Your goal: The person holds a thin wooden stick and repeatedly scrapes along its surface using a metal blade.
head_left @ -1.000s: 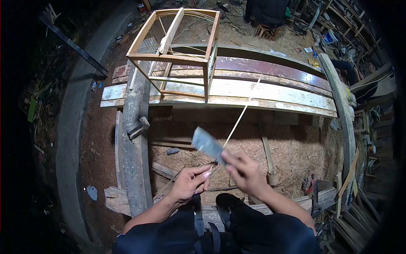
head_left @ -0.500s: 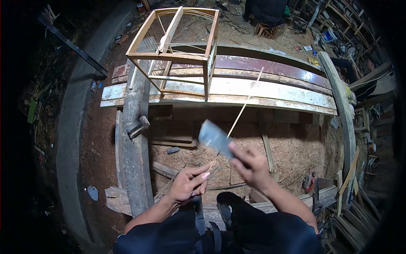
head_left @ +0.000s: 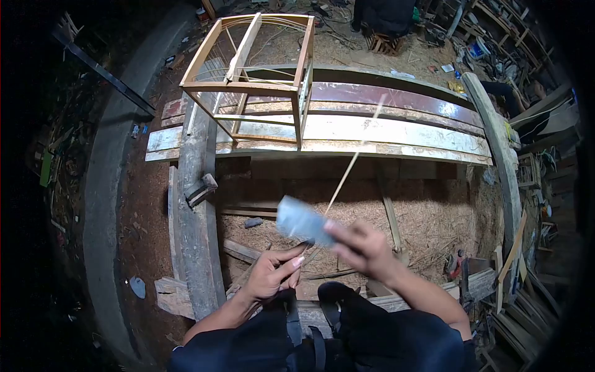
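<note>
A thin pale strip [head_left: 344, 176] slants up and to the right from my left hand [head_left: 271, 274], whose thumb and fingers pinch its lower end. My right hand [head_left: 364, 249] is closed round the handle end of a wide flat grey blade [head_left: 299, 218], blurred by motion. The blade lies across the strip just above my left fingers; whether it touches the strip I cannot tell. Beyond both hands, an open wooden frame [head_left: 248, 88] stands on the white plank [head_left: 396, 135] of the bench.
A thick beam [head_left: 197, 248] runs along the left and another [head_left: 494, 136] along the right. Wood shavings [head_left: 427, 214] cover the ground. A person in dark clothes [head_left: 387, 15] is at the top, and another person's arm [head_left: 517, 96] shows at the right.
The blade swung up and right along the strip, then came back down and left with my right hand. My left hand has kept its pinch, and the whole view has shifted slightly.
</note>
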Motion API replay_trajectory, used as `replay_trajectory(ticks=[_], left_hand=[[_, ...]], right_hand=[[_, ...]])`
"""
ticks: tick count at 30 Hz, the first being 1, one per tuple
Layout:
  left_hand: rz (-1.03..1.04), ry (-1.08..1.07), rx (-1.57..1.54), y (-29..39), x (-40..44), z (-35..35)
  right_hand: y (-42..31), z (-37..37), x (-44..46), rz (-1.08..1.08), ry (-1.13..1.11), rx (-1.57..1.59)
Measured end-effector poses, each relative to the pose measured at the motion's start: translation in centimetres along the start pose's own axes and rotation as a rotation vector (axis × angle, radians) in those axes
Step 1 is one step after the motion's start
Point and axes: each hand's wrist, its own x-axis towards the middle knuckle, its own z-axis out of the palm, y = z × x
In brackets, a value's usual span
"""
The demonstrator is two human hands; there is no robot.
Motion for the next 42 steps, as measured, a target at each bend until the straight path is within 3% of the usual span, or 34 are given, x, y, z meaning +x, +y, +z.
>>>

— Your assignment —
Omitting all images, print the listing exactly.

— Exercise solution —
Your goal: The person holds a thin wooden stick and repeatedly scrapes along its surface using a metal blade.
head_left @ -1.000s: 
head_left @ -0.500s: 
head_left @ +0.000s: 
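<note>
A thin pale strip [head_left: 344, 176] slants up and to the right from my left hand [head_left: 271, 274], whose thumb and fingers pinch its lower end. My right hand [head_left: 364, 249] is closed round the handle end of a wide flat grey blade [head_left: 299, 218], blurred by motion. The blade lies across the strip just above my left fingers; whether it touches the strip I cannot tell. Beyond both hands, an open wooden frame [head_left: 248, 88] stands on the white plank [head_left: 396, 135] of the bench.
A thick beam [head_left: 197, 248] runs along the left and another [head_left: 494, 136] along the right. Wood shavings [head_left: 427, 214] cover the ground. A person in dark clothes [head_left: 387, 15] is at the top, and another person's arm [head_left: 517, 96] shows at the right.
The blade swung up and right along the strip, then came back down and left with my right hand. My left hand has kept its pinch, and the whole view has shifted slightly.
</note>
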Motion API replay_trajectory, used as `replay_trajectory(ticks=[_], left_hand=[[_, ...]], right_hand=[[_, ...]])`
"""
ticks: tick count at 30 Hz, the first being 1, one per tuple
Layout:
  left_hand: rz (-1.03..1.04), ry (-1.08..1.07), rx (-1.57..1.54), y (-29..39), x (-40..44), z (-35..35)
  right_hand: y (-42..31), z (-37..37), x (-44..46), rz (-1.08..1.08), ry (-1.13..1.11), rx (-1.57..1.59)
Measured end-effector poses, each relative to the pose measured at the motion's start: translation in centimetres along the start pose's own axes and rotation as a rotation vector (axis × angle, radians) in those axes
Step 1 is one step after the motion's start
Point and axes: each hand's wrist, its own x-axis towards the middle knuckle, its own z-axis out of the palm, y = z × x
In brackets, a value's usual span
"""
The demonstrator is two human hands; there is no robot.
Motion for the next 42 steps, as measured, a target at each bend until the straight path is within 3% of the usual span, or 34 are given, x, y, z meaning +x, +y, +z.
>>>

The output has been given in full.